Hierarchical predictive models of the cortex [1, 2] pose that the prediction of sensory input is a crucial aspect of cortical processing. Evaluating the internally generated predictions against actual input could be a powerful means of learning about causes in the world. During inference itself, rich high-level representations could then be utilized to resolve low-level ambiguities in sensory inputs via feed-back processing. A natural phenomenon to consider in such frameworks is that of hallucinations. In the Charles Bonnet Syndrome (CBS) [35], patients suffering from, primarily, eye diseases develop complex visual hallucinations containing vivid and life-like images of objects, animals, people etc. This syndrome is of particular interest as the complex content of the hallucinations rules out explanations based on simple low-level aspects of cortical organization, which are more suited to describe simpler hallucinations such as geometric patterns [6]. Moreover, the primary cause for the syndrome seems to be loss of sensory input in an otherwise healthy brain. Hence, a computational model of CBS needs to be capable of evoking rich internal representations under lack of external input, and elucidate on the underlying mechanisms.
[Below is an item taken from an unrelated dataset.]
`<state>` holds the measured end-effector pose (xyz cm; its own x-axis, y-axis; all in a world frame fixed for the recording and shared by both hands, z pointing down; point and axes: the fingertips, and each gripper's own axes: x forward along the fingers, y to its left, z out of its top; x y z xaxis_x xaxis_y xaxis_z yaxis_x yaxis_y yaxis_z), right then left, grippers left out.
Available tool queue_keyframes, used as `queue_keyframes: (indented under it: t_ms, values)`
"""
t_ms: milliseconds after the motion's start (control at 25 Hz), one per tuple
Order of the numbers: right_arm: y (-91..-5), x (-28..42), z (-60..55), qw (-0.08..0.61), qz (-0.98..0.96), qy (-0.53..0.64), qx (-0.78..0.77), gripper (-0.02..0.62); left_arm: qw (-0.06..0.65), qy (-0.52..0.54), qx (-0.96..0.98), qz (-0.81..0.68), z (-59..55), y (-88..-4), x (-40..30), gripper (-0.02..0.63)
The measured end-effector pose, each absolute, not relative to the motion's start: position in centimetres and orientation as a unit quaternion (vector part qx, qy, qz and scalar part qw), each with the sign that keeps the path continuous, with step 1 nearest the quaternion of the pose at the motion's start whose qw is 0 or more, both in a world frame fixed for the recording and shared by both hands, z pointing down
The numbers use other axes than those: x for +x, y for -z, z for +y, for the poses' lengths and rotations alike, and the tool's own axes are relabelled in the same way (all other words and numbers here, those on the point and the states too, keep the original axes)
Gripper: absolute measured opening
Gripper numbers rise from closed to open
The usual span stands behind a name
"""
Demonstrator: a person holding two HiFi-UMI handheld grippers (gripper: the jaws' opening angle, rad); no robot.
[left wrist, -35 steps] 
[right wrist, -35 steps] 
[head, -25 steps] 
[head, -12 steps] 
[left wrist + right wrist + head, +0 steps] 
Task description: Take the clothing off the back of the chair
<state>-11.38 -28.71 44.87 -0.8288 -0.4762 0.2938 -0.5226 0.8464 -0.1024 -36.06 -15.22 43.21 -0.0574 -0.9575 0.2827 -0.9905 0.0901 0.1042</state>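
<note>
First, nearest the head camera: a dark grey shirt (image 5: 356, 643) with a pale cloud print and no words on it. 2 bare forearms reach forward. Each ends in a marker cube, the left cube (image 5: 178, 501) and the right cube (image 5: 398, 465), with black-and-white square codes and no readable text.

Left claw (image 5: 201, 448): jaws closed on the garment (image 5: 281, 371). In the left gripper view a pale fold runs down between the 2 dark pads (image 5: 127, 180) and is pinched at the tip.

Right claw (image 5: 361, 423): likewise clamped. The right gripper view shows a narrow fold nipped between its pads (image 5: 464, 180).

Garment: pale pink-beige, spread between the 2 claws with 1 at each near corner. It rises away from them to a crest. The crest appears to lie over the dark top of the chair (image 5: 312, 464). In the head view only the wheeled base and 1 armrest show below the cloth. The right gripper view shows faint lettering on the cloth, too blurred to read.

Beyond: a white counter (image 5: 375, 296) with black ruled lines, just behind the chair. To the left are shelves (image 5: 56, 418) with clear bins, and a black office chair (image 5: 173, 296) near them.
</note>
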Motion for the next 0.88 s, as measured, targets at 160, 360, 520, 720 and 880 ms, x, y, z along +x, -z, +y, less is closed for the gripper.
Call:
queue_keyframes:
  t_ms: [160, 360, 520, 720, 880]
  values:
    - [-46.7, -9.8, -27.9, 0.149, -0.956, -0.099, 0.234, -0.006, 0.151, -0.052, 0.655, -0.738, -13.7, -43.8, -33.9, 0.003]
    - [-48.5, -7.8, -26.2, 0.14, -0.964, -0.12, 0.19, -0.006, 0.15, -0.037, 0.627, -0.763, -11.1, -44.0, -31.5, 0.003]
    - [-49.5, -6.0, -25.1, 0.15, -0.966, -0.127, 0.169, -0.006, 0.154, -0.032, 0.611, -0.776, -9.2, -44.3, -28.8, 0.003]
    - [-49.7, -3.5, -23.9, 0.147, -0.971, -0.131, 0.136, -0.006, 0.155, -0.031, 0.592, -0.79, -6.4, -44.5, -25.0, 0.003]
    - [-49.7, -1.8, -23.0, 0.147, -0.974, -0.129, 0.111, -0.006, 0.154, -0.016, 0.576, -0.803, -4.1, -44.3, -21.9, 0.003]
We explore Deep Boltzmann Machines (DBMs) as models of cortical processing. DBMs are hierarchical, probabilistic neural networks that learn to generate the data they are trained on based on simple Hebbian learning rules. To explain CBS, we propose that homeostatic mechanisms that serve to stabilize neuronal firing rates [7] overcompensate for the loss of sensory input. With a model trained on simple toy images that then had its input removed, we demonstrate that homeostatic adaptation is sufficient to cause spontaneous occurrence of internal representations of the toy objects. We qualitatively analyze various properties of the model in the light of clinical evidence about CBS, such as an initial latent period before hallucination onset, an occasional localization of imagery to damaged regions of the visual field, and the effects of cortical suppression and lesions. To elucidate on the potential role of drowsiness in causing hallucinations, we model acetylcholine as mediating the balance between feed-forward and feed-back processing in the hierarchy.

An earlier version of this work was presented to a machine learning audience [8]. Here, we extend it with additional simulations to elaborate on our findings. In particular, we utilize more complex data sets, enforce sparsity to establish a clearer link between loss of input and decrease of cortical activity, and further justify the interpretation of the acetylcholine mechanism from a biological point of view.